ABOUT THIS TASK
Out of the material that follows, write out exactly the lines from the line with "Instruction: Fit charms" to the line with "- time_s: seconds", both ends included, and no others.

※ ※ ※

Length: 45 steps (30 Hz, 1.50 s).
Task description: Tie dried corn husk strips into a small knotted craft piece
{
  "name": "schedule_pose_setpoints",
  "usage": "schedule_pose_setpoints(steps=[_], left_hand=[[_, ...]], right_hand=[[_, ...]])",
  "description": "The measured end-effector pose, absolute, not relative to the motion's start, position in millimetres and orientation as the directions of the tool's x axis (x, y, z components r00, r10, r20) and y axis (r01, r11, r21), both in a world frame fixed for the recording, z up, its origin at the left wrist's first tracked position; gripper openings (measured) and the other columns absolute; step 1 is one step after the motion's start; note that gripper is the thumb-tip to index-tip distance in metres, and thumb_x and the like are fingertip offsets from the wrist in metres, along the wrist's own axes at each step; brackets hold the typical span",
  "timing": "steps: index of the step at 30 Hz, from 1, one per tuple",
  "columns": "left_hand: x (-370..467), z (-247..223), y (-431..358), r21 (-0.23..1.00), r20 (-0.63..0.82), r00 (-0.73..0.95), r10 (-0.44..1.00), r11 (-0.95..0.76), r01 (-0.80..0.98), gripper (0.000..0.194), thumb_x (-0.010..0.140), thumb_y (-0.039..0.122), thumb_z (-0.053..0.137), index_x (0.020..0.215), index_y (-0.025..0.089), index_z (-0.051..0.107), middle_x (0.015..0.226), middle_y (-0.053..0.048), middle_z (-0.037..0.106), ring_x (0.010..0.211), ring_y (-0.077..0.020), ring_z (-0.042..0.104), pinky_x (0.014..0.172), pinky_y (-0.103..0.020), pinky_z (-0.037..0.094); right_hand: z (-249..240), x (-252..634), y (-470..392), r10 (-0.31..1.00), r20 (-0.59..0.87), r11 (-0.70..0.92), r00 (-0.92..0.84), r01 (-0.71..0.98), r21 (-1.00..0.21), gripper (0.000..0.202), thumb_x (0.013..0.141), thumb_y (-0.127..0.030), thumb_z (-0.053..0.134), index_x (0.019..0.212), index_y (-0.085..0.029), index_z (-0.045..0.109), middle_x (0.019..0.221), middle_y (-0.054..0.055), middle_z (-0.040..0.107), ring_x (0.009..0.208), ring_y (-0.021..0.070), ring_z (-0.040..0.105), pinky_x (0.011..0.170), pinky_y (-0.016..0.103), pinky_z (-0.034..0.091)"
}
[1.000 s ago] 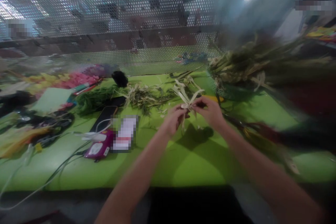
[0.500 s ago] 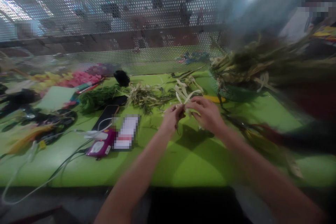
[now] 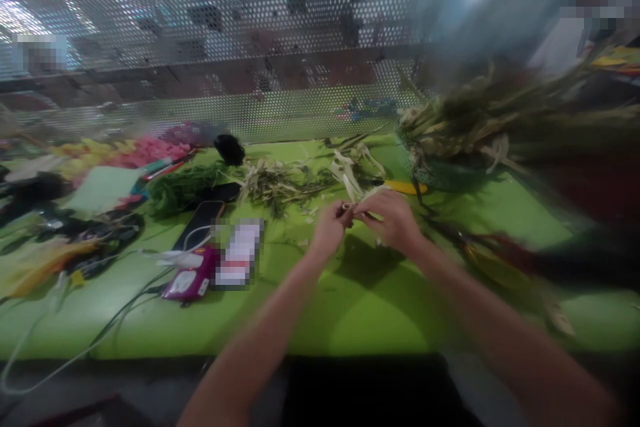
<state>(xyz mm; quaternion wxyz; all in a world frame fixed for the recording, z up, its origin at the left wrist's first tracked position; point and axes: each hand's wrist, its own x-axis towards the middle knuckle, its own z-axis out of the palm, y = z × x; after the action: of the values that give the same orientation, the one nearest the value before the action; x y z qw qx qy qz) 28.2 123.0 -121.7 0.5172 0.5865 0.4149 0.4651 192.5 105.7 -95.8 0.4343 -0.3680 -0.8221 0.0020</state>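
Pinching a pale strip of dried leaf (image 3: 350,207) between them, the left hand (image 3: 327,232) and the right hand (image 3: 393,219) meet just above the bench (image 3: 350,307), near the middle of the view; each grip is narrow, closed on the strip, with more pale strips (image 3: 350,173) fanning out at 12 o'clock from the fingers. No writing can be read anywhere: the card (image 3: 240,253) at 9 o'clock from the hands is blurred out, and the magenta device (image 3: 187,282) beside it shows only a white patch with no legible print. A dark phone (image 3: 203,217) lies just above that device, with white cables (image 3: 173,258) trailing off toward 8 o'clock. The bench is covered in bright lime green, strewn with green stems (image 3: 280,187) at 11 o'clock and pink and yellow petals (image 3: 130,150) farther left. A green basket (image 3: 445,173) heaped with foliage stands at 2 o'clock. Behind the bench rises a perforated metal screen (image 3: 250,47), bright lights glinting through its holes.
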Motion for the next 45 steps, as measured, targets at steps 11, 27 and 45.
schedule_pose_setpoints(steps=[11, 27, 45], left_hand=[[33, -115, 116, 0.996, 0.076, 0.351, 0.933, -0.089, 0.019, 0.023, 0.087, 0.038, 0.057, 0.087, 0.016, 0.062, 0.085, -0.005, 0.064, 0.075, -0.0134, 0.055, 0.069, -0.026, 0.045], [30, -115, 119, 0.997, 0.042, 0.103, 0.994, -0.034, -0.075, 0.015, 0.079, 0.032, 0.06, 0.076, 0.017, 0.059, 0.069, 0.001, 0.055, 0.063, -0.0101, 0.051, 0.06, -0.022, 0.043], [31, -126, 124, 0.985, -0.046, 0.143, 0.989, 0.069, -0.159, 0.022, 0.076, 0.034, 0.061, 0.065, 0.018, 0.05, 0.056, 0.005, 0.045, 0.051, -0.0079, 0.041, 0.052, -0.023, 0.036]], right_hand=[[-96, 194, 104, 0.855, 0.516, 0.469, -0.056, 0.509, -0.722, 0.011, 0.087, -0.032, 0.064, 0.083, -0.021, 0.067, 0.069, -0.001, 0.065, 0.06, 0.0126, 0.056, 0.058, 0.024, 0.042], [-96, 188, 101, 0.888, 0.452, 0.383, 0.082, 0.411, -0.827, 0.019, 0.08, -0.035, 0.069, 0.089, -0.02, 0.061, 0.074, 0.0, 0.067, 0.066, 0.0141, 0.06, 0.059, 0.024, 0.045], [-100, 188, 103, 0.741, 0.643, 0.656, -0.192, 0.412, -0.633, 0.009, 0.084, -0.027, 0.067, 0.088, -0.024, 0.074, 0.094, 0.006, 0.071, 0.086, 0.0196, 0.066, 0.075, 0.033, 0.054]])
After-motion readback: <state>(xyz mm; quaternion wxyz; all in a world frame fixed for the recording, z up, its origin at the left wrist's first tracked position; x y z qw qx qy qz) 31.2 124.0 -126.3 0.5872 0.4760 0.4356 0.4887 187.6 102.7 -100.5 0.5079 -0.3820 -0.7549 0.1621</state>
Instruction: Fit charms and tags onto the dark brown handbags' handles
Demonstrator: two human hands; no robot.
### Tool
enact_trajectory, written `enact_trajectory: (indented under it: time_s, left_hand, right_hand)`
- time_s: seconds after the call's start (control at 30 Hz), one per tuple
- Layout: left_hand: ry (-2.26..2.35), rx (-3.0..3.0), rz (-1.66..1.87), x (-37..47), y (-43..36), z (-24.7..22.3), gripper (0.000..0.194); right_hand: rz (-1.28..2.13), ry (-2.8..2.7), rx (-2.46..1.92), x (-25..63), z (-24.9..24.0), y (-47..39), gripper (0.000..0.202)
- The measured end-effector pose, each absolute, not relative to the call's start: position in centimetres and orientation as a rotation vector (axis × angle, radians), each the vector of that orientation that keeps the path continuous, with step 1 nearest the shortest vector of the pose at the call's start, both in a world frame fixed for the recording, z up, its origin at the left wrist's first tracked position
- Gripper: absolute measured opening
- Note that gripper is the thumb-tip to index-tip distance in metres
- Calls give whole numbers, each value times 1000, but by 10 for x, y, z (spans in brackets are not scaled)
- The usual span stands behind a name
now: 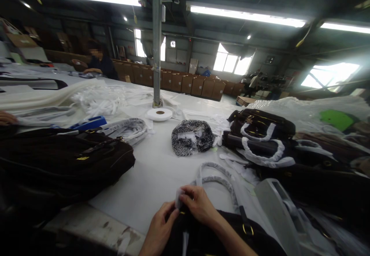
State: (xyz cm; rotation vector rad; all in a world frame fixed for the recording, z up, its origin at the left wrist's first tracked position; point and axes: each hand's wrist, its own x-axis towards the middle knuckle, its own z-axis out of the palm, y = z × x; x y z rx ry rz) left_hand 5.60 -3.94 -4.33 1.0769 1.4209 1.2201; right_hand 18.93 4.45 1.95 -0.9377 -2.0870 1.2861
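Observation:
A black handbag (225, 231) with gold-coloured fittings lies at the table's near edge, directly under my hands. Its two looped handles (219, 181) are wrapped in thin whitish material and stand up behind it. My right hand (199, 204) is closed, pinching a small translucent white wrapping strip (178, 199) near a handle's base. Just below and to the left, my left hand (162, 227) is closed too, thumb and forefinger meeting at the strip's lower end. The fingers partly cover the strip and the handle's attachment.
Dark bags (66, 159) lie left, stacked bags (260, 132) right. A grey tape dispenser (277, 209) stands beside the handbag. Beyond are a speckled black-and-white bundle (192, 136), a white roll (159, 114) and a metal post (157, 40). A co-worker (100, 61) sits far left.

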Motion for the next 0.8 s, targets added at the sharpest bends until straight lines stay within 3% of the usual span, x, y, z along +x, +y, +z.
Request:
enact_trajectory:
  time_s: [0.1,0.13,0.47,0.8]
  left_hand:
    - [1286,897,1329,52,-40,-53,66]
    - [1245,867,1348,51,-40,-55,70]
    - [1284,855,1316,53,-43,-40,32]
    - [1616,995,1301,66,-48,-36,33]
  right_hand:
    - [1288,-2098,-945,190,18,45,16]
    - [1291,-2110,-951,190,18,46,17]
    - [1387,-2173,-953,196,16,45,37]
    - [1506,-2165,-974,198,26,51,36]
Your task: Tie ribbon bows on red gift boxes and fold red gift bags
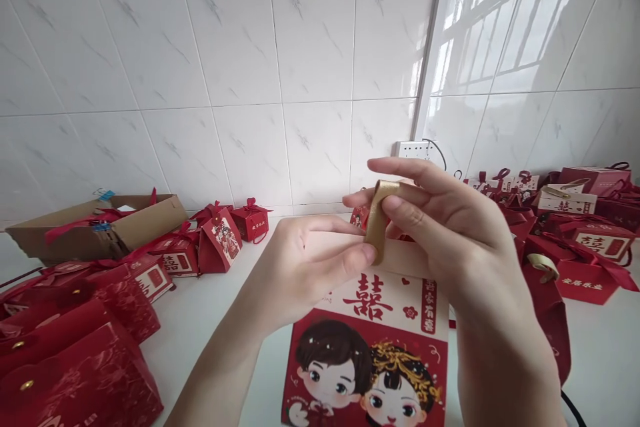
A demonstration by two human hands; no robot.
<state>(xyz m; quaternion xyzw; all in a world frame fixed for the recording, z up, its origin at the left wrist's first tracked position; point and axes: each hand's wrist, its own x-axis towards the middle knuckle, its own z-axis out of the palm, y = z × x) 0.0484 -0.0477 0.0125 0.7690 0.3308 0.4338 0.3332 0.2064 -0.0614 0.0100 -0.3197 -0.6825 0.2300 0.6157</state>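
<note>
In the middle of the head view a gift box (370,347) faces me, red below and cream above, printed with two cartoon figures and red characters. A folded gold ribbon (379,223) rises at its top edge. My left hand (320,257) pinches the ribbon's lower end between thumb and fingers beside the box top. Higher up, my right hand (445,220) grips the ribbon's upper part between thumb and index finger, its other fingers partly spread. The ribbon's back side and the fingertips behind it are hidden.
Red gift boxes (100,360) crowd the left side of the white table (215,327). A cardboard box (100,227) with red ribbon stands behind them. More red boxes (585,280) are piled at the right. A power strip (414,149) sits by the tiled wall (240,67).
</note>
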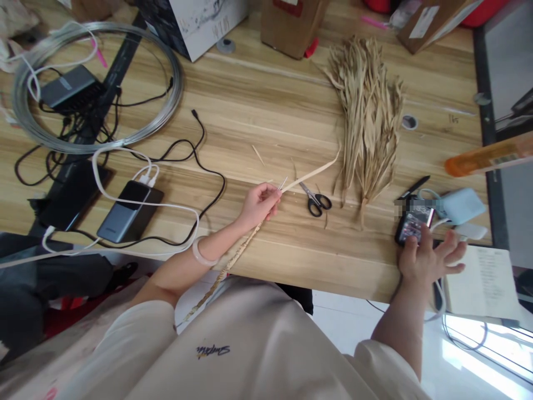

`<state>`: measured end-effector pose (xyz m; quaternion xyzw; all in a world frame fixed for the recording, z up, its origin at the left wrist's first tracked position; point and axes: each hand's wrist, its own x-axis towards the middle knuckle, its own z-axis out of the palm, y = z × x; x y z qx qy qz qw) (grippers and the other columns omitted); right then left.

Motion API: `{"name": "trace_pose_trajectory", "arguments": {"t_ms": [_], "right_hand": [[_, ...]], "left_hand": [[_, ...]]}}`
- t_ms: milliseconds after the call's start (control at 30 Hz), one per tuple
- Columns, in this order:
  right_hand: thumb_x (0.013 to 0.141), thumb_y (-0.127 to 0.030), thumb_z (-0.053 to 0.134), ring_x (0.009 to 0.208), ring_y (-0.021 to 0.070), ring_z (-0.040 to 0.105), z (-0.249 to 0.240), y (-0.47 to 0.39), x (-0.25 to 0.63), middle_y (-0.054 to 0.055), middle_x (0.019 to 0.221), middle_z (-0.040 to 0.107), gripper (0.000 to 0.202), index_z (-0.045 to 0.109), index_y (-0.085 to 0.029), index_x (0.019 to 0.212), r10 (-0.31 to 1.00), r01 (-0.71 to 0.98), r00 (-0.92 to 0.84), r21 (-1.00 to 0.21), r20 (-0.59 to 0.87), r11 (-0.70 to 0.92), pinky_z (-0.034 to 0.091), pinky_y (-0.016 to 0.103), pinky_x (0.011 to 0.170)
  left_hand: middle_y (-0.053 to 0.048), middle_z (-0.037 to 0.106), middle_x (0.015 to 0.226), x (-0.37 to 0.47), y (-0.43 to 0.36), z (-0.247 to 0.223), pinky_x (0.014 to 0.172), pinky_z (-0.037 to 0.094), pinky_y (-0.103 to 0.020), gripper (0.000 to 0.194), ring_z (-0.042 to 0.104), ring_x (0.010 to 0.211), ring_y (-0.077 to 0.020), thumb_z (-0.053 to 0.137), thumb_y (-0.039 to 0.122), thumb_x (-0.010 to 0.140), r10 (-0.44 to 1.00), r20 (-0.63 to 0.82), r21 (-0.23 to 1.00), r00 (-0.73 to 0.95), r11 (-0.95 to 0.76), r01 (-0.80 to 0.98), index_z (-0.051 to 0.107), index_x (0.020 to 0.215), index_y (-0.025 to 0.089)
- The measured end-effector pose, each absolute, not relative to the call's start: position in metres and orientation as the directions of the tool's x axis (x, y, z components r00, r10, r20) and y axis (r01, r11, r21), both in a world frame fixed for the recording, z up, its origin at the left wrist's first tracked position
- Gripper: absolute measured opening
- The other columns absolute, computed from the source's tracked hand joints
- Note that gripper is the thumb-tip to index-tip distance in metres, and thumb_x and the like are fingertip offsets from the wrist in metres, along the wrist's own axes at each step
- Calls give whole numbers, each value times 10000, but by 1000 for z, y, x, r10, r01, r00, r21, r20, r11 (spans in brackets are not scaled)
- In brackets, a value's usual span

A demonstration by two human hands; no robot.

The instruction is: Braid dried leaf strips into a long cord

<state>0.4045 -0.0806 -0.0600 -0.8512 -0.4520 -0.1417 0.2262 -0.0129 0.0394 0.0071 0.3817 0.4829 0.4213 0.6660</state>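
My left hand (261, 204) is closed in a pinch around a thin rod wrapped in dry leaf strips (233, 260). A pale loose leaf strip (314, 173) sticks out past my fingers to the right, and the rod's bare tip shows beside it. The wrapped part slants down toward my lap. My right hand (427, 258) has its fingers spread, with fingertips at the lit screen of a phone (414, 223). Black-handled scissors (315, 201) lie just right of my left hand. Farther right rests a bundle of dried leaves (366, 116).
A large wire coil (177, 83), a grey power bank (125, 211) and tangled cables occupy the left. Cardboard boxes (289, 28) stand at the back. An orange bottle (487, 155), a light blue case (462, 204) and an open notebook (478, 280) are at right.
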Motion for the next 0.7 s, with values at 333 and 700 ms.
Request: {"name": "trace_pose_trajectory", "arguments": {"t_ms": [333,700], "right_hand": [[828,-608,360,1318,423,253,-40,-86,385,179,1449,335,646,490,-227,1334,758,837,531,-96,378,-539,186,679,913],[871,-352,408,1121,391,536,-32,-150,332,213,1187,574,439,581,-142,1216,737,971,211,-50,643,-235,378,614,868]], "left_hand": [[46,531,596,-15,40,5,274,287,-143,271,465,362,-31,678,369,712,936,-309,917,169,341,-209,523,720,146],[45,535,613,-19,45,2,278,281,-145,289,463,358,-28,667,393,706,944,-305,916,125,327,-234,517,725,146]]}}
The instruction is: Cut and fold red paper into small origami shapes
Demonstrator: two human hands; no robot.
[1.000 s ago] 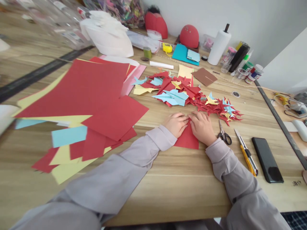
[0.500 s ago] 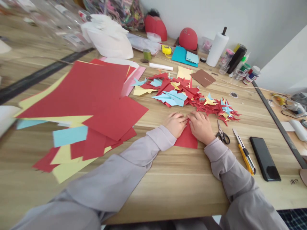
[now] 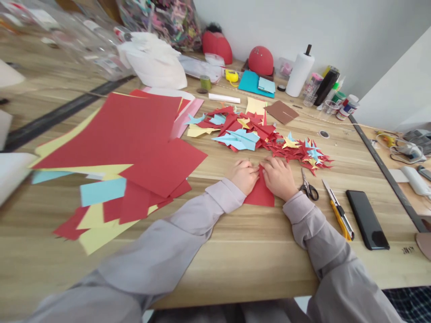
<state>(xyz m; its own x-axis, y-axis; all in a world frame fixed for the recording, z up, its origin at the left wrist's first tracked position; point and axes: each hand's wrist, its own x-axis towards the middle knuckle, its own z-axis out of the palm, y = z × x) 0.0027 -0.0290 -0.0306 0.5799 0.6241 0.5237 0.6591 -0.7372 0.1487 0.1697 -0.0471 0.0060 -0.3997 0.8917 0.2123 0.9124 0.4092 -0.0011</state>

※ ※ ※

SOLUTION FOR THIS PROBLEM
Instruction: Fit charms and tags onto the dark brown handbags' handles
Demonstrator: two human hands; no robot.
### Tool
enact_trajectory, written `enact_trajectory: (indented under it: time_s, left_hand, right_hand)`
- time_s: seconds after the call's start (control at 30 Hz), one per tuple

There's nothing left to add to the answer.